Je crois qu'il s'agit là d'une réflexion d'ensemble ; il est important que cette réflexion et que ce débat ait lieu en Europe dans les mois et les années qui viennent, sachant que nous devons relever un défi important, dix nouveaux Etats qui rejoignent aujourd'hui l'Union européenne, qui la rejoignent avant que deux autres Etats, la Roumanie et la Bulgarie ne rentrent à leur tour en 2007. La question de la Turquie se posera à la fin 2004, vous voyez que nous avons du "pain sur la planche" en attendant.

Q - (A propos du Proche-Orient)

R - Le Quartette a montré depuis des mois qu'il était un outil nécessaire pour faire avancer la paix. Le fait que les Nations unies, l'Union européenne, la Russie et les Etats-Unis puissent se réunir à des intervalles réguliers pour essayer d'avancer, pour essayer de proposer ensemble un certain nombre de pistes, est un élément essentiel. Se pose la question de l'attitude à tenir pour cette prochaine réunion du 20 décembre et en particulier de la publicité à donner à la feuille de route qui pourrait être adoptée. Certains Etats, c'est le cas des Etats-Unis, estiment que, dans le contexte politique et en particulier en raison de la perspective électorale en Israël, il convient d'adopter une certaine retenue. Vous savez que la France, que l'Europe, aurait souhaité que cette feuille de route puisse être adoptée et publiée.

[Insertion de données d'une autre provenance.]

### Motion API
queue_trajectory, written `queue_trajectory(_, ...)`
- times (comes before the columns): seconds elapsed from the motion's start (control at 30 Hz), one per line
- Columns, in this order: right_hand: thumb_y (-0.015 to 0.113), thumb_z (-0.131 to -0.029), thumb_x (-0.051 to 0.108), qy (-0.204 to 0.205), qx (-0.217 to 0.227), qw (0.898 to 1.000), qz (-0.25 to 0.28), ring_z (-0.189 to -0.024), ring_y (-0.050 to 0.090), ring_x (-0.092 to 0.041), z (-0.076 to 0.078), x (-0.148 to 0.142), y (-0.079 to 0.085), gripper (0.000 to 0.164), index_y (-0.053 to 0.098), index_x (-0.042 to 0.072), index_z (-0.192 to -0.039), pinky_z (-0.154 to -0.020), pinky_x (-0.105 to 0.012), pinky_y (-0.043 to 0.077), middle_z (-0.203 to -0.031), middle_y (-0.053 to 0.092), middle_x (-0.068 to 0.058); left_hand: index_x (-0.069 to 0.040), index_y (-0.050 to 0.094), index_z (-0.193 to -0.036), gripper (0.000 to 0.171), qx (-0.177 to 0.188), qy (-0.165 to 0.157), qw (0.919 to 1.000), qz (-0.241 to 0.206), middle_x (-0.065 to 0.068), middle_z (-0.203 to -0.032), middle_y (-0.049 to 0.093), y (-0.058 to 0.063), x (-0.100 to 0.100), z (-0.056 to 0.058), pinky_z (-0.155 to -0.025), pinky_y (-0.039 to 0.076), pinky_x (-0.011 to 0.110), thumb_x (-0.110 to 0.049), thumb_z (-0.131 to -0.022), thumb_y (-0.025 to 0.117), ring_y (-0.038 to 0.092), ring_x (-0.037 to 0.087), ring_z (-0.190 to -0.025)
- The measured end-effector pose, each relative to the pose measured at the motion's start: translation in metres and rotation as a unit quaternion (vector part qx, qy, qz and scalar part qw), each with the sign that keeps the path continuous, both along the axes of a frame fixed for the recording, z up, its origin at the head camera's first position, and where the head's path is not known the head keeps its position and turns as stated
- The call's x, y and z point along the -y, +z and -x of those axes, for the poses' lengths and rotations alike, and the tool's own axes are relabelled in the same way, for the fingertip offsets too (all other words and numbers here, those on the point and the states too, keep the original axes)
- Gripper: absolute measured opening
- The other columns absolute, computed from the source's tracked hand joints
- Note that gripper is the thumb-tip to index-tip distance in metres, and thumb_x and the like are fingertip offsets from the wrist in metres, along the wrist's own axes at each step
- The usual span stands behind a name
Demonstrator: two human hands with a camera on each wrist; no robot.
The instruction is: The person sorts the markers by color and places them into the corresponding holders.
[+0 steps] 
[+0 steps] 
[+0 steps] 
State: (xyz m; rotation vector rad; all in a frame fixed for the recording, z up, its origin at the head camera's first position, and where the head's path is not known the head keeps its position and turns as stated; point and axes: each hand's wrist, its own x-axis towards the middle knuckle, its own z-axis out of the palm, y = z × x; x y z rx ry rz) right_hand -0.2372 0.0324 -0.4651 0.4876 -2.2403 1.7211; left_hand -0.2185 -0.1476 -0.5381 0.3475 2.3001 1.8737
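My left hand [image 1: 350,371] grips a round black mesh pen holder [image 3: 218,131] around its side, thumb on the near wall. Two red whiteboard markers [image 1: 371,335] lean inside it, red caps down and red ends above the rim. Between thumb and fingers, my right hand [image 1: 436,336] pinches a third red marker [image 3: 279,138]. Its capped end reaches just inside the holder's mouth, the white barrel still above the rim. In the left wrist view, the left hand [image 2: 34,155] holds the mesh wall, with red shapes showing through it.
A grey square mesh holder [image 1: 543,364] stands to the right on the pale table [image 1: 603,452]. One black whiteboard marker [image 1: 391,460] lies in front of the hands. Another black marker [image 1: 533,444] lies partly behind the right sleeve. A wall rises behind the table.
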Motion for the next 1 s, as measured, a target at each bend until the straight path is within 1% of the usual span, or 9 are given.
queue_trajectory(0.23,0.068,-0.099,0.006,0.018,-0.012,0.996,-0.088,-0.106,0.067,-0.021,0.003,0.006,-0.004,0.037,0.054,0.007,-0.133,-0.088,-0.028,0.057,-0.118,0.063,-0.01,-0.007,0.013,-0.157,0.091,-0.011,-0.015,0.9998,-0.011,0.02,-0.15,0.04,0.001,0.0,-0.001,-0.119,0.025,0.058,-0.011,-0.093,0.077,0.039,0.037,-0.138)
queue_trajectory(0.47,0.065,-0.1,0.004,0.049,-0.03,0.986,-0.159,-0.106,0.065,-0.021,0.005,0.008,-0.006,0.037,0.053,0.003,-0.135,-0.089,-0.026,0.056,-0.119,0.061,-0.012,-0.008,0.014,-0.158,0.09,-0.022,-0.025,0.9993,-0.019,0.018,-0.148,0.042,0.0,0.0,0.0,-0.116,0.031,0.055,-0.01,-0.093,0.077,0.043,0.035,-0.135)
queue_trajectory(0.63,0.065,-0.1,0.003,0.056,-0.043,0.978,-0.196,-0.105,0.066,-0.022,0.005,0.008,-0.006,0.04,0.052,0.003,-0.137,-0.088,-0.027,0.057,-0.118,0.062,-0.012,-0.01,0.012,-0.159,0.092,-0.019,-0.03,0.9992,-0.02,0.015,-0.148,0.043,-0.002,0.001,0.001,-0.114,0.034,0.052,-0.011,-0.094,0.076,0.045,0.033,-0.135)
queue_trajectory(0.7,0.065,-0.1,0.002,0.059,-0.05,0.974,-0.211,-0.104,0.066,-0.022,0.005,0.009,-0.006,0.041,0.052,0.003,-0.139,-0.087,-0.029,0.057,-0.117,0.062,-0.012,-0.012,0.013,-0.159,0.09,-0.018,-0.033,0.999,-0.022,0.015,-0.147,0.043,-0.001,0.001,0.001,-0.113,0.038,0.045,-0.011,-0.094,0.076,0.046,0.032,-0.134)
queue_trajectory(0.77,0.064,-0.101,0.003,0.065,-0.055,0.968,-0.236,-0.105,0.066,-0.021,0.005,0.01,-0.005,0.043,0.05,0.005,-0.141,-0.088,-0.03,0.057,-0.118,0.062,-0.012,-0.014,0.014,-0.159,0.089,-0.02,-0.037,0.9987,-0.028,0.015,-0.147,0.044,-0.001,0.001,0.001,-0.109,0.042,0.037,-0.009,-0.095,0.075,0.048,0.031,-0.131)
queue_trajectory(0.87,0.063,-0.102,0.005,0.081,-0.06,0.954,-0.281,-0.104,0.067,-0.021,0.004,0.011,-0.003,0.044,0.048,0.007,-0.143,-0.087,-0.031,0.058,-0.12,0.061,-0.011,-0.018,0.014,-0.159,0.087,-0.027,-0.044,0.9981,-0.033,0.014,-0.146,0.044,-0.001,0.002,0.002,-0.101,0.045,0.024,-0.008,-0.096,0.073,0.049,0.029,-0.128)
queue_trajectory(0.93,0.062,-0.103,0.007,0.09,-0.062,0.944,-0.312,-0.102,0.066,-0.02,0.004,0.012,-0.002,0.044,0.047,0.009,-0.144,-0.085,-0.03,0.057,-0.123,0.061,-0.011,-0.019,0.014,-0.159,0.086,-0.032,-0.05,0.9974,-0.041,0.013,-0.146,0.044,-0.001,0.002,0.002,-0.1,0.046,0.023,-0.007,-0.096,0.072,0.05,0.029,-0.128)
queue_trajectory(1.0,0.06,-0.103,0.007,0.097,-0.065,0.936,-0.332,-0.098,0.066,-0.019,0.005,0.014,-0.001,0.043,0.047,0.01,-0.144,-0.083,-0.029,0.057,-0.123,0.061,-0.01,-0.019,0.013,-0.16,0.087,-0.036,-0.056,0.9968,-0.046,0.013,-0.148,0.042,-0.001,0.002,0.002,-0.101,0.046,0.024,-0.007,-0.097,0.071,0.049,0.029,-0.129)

C'est notre sentiment, nous l'exprimons en souhaitant que cela soit possible. En tout état de cause, il est important de préserver cette capacité, ce forum essentiel qui permet de rapprocher les points de vues, de faire des propositions et d'avancer. La paix est urgente et le travail ne doit pas cesser.

Q - (A propos de l'Iraq)

R - Il y a, dans la déclaration iraquienne, des zones d'ombre et nous faisons confiance au président de la Commission de contrôle, M. Hans Blix, au directeur de l'Agence internationale de l'Energie atomique pour éclaircir ces zones d'ombre, pour vérifier les informations qui figurent dans la déclaration, et pour avancer dans la voie qui guide la diplomatie française comme d'ailleurs la communauté mondiale, le désarmement de l'Iraq. Nous l'avons dit et je le répète, l'objectif et l'exigence c'est de vérifier la volonté de coopération de l'Iraq pour avancer dans la voie du désarmement. Nous estimons que les inspections qui se sont déroulées au cours des dernières semaines, - une centaine d'inspections sur environ 80 sites -, se sont déroulées dans de bonnes conditions. Il est essentiel que cette tâche puisse se poursuivre, que le travail de la communauté internationale puisse être mené à bien.

S'il devait y avoir des manquements graves, des difficultés sur la route, vous connaissez alors la procédure, telle qu'elle a été définie par la résolution 1441, le Conseil de sécurité, sur la base du rapport de M. Blix, devrait être saisi, examiner l'ensemble des options, y compris bien sûr, le recours à la force.

Vous voyez bien que la France, de ce point de vue-là, a une position claire et assumera à chaque étape toutes ses responsabilités.